=== Supplied material ===

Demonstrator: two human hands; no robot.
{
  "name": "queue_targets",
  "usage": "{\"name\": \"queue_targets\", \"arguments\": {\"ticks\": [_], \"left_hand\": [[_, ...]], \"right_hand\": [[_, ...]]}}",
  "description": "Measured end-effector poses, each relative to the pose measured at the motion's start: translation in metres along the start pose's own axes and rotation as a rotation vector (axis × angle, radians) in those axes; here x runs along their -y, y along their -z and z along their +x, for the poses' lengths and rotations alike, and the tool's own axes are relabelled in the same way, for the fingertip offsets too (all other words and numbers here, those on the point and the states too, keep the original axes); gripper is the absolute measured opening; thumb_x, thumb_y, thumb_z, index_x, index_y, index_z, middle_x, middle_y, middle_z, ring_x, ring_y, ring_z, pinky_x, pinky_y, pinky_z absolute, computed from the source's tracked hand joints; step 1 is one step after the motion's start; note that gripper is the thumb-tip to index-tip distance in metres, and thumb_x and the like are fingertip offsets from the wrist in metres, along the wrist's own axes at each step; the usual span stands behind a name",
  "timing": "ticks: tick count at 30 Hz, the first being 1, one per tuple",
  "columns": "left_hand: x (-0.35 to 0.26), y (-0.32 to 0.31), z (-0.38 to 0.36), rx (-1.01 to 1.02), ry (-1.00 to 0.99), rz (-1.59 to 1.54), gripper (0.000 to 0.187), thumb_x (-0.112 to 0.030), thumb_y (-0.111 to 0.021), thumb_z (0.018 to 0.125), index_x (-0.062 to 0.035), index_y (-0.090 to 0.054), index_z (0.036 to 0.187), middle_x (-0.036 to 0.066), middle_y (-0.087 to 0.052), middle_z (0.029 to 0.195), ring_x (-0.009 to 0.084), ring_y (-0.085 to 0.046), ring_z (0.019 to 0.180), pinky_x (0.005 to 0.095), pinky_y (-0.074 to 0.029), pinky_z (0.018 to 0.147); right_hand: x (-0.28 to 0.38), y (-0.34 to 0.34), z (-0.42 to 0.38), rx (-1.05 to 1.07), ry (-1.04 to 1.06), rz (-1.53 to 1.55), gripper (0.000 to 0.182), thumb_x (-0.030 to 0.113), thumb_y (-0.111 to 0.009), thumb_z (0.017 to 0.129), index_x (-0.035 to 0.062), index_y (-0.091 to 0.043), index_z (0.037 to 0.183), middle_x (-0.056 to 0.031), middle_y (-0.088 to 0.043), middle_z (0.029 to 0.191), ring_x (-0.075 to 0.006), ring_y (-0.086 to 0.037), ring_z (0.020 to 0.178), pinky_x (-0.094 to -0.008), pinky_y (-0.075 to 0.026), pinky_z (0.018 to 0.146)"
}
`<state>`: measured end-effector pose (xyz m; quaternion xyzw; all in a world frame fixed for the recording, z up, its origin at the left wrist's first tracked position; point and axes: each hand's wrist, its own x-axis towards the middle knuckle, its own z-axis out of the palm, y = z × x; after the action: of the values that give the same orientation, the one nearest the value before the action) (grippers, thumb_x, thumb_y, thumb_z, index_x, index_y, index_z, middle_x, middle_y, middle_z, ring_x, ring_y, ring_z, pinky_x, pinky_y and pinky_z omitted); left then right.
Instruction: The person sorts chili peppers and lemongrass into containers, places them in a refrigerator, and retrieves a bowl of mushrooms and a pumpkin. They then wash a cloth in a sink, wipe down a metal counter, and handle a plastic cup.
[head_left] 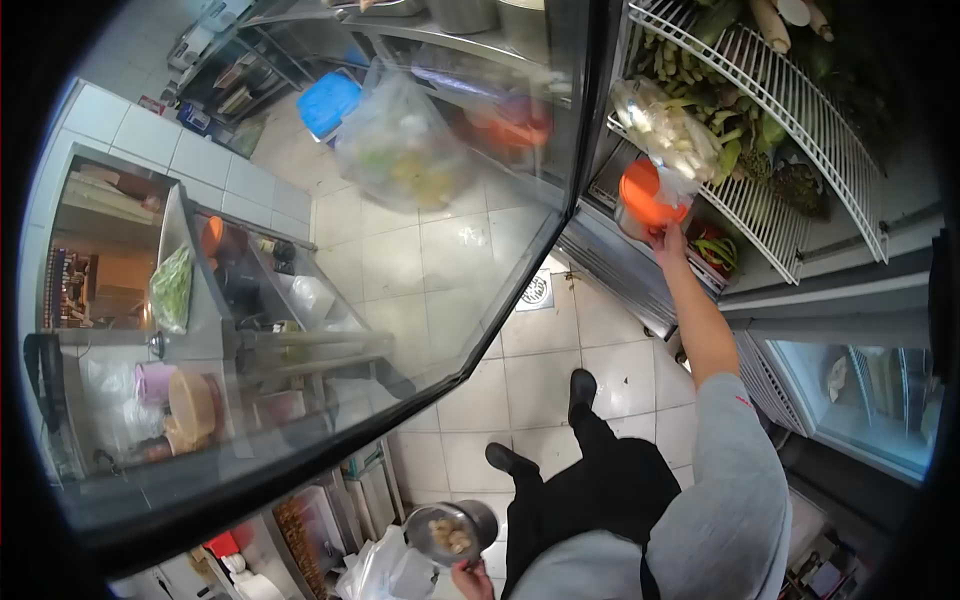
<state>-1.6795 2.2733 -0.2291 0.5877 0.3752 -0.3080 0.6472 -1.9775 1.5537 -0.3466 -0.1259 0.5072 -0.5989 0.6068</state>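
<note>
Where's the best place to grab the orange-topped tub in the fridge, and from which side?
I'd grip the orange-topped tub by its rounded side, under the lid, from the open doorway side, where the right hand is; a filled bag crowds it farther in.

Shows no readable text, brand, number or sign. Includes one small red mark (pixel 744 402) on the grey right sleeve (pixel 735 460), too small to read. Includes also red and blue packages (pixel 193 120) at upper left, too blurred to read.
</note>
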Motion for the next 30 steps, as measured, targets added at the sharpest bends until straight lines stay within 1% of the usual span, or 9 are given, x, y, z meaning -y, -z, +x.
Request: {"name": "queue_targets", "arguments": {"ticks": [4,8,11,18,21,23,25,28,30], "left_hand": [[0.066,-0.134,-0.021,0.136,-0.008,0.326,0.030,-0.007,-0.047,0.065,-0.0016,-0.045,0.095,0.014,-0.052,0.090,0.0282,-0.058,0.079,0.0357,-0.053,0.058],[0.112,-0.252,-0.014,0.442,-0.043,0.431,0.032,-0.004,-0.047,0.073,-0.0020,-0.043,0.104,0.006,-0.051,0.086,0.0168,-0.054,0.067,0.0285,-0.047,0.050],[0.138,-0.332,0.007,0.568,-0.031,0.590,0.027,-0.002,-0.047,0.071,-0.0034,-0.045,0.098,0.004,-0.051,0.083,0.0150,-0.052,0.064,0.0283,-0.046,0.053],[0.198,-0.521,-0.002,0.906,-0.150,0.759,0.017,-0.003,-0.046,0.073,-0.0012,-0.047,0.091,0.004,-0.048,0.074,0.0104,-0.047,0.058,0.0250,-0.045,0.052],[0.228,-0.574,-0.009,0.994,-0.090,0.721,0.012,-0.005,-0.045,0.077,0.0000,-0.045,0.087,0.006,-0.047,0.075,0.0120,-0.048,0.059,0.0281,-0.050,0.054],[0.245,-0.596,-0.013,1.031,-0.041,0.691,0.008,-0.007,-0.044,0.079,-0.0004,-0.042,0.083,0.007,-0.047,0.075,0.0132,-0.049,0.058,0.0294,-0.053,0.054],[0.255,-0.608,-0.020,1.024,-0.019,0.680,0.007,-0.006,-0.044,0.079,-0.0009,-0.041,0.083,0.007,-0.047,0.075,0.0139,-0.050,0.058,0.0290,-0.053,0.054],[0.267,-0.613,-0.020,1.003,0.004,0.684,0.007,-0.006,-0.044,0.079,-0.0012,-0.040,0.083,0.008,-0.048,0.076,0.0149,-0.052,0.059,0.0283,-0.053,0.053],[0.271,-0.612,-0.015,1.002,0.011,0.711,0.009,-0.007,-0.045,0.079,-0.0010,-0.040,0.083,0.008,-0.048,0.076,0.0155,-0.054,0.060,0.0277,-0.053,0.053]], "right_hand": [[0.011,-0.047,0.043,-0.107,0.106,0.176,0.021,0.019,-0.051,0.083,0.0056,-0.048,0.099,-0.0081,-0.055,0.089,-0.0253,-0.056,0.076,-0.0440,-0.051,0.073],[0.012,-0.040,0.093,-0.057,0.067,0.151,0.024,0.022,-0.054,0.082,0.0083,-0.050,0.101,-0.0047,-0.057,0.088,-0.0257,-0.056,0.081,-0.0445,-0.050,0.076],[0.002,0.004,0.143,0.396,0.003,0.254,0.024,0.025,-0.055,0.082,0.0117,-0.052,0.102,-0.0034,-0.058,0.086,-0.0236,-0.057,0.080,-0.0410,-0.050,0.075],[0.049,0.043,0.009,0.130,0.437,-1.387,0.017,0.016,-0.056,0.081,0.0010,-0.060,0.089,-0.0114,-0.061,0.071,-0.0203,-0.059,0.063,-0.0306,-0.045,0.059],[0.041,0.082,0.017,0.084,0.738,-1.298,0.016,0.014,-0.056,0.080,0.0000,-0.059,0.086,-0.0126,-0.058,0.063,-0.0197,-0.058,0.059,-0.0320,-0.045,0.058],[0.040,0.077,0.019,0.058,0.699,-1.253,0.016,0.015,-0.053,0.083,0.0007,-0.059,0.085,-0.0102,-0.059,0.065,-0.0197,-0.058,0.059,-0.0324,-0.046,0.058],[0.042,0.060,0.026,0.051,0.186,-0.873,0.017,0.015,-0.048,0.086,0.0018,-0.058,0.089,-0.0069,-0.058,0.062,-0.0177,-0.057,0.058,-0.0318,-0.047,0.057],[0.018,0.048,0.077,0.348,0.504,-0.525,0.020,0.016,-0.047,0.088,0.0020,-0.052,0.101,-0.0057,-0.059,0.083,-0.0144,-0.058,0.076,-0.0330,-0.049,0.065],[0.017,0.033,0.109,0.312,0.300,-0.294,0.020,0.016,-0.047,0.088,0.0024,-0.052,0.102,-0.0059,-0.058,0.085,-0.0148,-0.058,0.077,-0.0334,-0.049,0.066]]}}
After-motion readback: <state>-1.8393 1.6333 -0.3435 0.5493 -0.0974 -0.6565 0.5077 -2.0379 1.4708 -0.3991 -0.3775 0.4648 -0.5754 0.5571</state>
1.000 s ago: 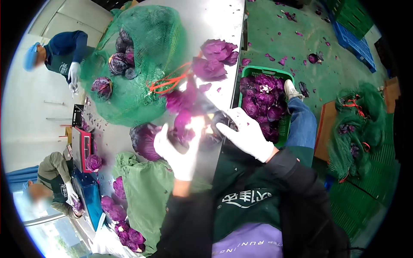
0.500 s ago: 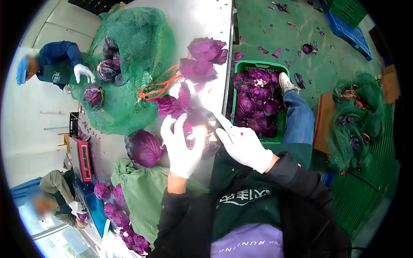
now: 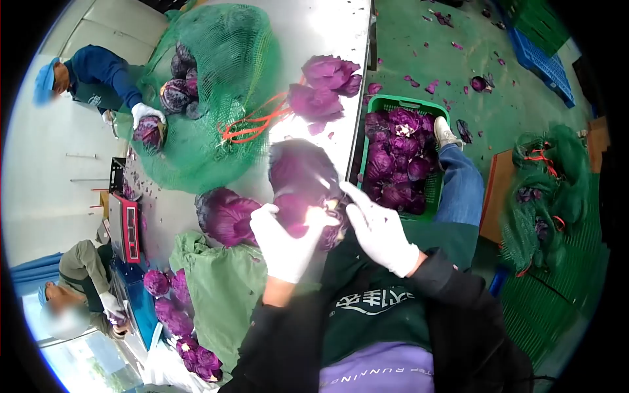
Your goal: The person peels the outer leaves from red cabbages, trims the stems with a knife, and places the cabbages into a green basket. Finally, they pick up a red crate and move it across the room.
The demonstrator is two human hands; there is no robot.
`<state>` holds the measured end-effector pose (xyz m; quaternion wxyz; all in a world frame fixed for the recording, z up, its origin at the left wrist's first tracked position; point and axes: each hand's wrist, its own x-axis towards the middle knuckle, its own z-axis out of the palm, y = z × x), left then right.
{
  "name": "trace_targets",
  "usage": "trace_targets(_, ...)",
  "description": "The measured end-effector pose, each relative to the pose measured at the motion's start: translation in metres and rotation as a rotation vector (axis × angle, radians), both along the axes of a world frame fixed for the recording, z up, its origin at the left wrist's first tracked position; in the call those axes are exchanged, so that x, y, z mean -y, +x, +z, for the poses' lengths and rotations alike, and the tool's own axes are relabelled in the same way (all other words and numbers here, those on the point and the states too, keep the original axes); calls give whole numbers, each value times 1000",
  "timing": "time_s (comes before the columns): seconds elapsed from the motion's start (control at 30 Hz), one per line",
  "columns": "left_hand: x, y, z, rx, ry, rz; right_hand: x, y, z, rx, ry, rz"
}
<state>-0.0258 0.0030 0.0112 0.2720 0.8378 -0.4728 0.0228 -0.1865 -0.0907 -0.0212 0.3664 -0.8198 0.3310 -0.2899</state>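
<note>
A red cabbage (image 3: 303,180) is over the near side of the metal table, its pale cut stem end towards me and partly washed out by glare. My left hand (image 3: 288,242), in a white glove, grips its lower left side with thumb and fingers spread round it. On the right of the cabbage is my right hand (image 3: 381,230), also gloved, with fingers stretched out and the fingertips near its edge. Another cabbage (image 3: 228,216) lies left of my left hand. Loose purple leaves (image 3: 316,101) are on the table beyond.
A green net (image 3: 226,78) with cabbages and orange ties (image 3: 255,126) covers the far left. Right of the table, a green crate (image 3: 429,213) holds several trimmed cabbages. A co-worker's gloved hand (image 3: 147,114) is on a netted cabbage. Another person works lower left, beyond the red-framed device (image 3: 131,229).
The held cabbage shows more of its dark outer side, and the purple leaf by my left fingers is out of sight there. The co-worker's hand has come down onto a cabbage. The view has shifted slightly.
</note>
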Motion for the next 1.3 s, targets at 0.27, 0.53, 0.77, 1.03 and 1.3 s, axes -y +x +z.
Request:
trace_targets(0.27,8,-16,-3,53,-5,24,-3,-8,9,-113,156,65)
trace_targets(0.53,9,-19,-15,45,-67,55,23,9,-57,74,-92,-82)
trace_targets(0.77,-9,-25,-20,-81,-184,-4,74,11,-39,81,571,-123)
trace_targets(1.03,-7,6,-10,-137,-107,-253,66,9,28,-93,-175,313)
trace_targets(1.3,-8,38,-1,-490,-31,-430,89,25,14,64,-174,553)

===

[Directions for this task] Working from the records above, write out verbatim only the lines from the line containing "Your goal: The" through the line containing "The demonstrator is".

[Your response]
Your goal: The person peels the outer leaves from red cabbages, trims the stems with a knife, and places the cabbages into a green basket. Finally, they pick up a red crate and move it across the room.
The demonstrator is two human hands; there is no robot.

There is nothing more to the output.